Sunday, October 4, 1998

You could say I’m in a fine mood since it’s been one year since I quit smoking!! I’m in such shock and disbelief.

For my anniversary, Tom neatened up papers that were cluttered in the back room. This is very nice of him, but I’m afraid this is one of those many projects that he starts but won’t finish for a while. This weekend, he did venture away from the TV to do some computer work, but he mostly did his favorite - the TV.

As I knew/predicted, my oh-so-horny-all-the-time husband didn’t want extras. Neither did I. It’s just that I can be honest about it.

Andy was a pest for a while there, who as figured, didn’t mention the anniversary in his message to me for two reasons. One is because he’s too into himself these days, even if he is less insensitive, and two is because he no doubt forgot about it. About a week ago when we were talking, he did, however, mention being proud of me for it, and that was nice.

I take that back about Tom. He says he’s gonna finish the paper sorting today. Then he also said we could do the file box next weekend. Yeah, right. But whenever we do it, I’m gonna scan the papers we want to keep.
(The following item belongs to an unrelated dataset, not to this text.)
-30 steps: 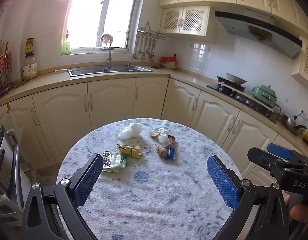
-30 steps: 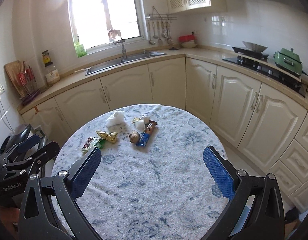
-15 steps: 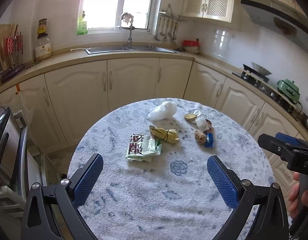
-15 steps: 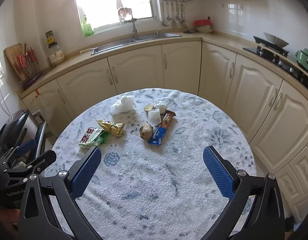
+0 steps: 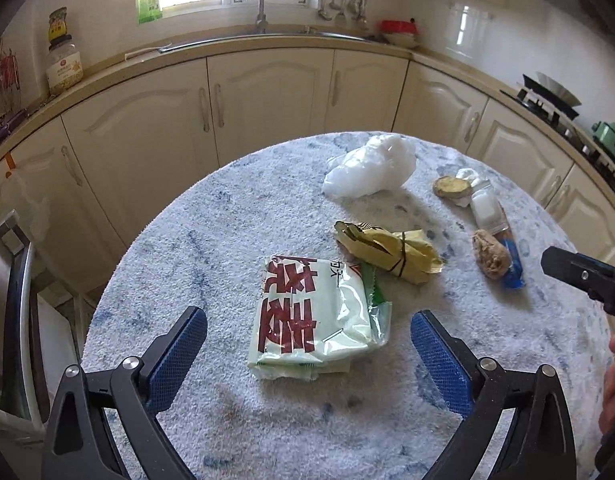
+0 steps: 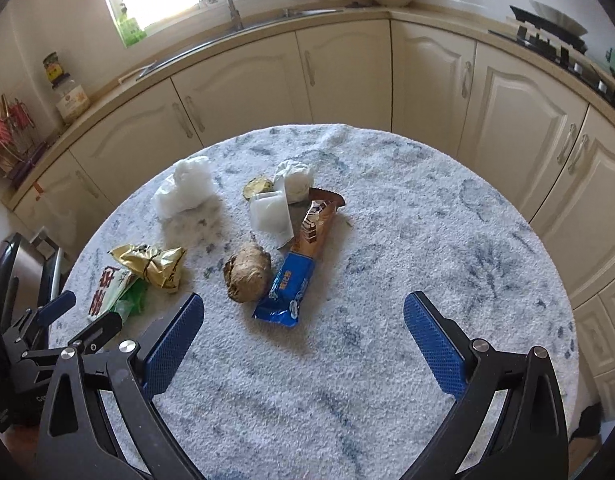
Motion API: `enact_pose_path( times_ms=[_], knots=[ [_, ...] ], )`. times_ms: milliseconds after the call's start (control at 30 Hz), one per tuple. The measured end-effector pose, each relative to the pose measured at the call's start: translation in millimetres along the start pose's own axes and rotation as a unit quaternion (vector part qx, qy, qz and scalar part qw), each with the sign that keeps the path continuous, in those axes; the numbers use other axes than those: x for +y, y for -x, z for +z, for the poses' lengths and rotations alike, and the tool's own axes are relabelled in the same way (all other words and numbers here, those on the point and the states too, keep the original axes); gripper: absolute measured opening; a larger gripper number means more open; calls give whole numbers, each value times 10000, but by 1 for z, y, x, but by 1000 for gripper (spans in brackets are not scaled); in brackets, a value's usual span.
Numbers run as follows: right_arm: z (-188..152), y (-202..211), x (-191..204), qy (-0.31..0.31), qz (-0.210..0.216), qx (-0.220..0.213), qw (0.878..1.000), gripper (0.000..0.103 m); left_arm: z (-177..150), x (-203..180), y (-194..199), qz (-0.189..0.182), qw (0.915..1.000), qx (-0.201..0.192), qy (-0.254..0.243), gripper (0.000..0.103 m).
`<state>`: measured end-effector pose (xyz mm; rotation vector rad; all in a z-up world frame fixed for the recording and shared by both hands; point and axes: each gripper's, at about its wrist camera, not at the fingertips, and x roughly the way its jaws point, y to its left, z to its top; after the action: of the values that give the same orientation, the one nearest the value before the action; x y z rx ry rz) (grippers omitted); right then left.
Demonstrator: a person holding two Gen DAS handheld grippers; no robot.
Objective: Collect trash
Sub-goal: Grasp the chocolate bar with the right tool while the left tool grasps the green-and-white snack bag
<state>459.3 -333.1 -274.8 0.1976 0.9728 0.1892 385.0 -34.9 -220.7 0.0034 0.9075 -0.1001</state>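
- Kitchen, cream cabinets (image 6: pixel 243 92); round table (image 6: pixel 387 272) under a blue-speckled cloth.
- Trash clustered on the table: green-and-white packet (image 5: pixel 313 320), yellow wrapper (image 5: pixel 387 250), white bag (image 5: pixel 369 170), blue snack wrapper (image 6: pixel 297 272), brown lump (image 6: pixel 247 272).
- Left gripper (image 5: pixel 307 348): jaws wide, just narrowing slightly, packet between them untouched; closer than before.
- Right gripper (image 6: pixel 303 336): jaws apart, empty, just narrowing slightly, nearer the blue snack wrapper.

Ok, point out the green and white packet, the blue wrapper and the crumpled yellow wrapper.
green and white packet (image 5: pixel 313 316): left wrist view, middle of its printed face.
blue wrapper (image 6: pixel 291 286): right wrist view, on its blue lower half.
crumpled yellow wrapper (image 5: pixel 389 250): left wrist view, middle of the bundle.
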Motion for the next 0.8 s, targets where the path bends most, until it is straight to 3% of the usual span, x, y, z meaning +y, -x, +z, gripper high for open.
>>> enact_pose_path(
  times_ms=[100, 167, 333, 433, 500, 533, 800],
  knots=[
    [8, -16, -4, -107, 78, 98, 9999, 81, 6, -2, -22, -83, 9999, 140, -10, 73],
    [12, -26, -5, -150, 75, 142, 9998, 65, 9, -6, -26, -23, 9999, 61, -125, 69],
    [21, -49, -8, -187, 11, 273, 9995, 45, 16, -12, -36, -65, 9999, 15, -136, 68],
    [23, -54, 1, 131, -193, 194, 9995, 42, 19, -15, -40, -98, 9998, 4, -155, 68],
    [21, -54, 5, 364, -316, 175, 9987, 32, 23, -16, -44, -157, 9998, -1, -147, 67],
    [19, -52, 5, 426, -317, 187, 9984, 22, 24, -17, -45, -191, 9997, -5, -132, 67],
    [-22, -14, -16, 227, -107, 225, 9994, 19, 1, -24, -30, -482, 9988, 50, -47, 67]
  ],
)
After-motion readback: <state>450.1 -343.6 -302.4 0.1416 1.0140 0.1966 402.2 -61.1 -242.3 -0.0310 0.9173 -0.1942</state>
Now back to Andy. He’s such a pest at times, I swear! Is he just too stupid to remember the things I tell him? Or does he just not give a shit? He knows I don’t do weekend chats, he and I just updated each other on our lives just two days ago, yet he has to leave me this message saying nothing but that my machine kept cutting him off and that he’d be around if I wanted to call and chat later. Yeah, the machine kept cutting him off cuz every single fucking time I tried to log in to AOL, he had to call and cut me off. Of all the times this pest had to call, couldn’t it have waited till after I’d gotten online?

So I left him a message reminding him that we just talked and that I was too tied up.

In Andy’s last message to me, he was all thrilled cuz Barbara Nicks lent him $10. Well, I’m happy for him, but is he gonna always be scraping pennies? I sometimes wonder if he’ll live his life as broke as he will loveless. I hope not.

I could be totally wrong on this, but his gut that he complains about has to be coming from somewhere. It’s not just about age, so I wonder if he’s really as hungry as he makes himself out to be. I think that the real reason he’s starving so much of the time is that he’s spending whatever precious money he has left after he pays some of his bills, and buys pot and cigarettes, on food that he’s gobbling up in no time at all. If I’m right, and if he’s eating like a pig and eating his kitchen down the moment he stocks it, he is gonna be starving a lot. He claims he just has a few bites a day, but I don’t think so. His eating seems to be a regular topic in his messages and it’s no wonder that he’s bitching about not being able to eat. He doesn’t ration out his food to last him, however hard that may be. And I know how hard it can be. I went through all that shit myself. My question to God, though, is if he’s always gonna be this way. 90% of his life is just like it was when he was 27 when we reunited, which is in a sense, kind of sad.

Later…

Only one little burst of door-slamming today from the red car. Other than that, Joebitch has been good, and it just went to bed from what I can see. Any door slamming I get from over there is nothing compared to what the cock would give me. The bitch’s cronies are parked outside of the carport when they’re doing their shit, so the sound doesn’t funnel in between the block wall and their carport as much. But when that freeloader would be parked deep in the carport and deliberately slam doors really, really hard - Jesus Christ! I wanted to kill the little shit fuck.

Yesterday was binge day and I had around 2000 calories. I ate like a pig and this double chin, thick waist, big hips, thunder thighs, and bubble butt, really show it, but you know what? I just don’t care! Thank you, God, too, cuz just like I wanted for years to not give a fuck about a kid, I longed for a time when I could be carefree about my weight. Why should I worry about how I look when I’m married and healthy and not looking to be a topless dancer?

I had Tom put the scale away again so I wouldn’t be back into obsessive weighing again out of habit. I know whether I’m big or small by just looking and seeing. The scale last said 118 pounds, though.

Fifteen minutes from now at 9:15, I expect the guard dogs will have their final barking fit of the day.

Tom scanned something into the computer and into my wallpaper menu that I’ll always cherish. I picked my top favorites of the mice - Ziggy, Patch, Tanner, and one of the Cocoas, and had Tom film and capture a shot of them using the camcorder. I also did one of Velvet and Ratsy. Velvet pretty much just looks like a black blob, so I just printed out the mice and Ratsy for Tammy and the girls so they can see their different colors and markings.

Tom had White Paws in today and she was in the kitchen eating with Blackie. She ran when she saw me, cuz she knows I don’t like her. I wish he didn’t have to be so damn soft-hearted when it came to animals, cuz every time I’ve just about gotten rid of her and gotten her to fend for herself, he lures her right back here.

Our cousin Cindy Olsen called but didn’t leave a message, therefore, I don’t know what she wanted Tom to do for her and I know she wanted him to do something for her, cuz nobody calls this guy without wanting him to do something for them.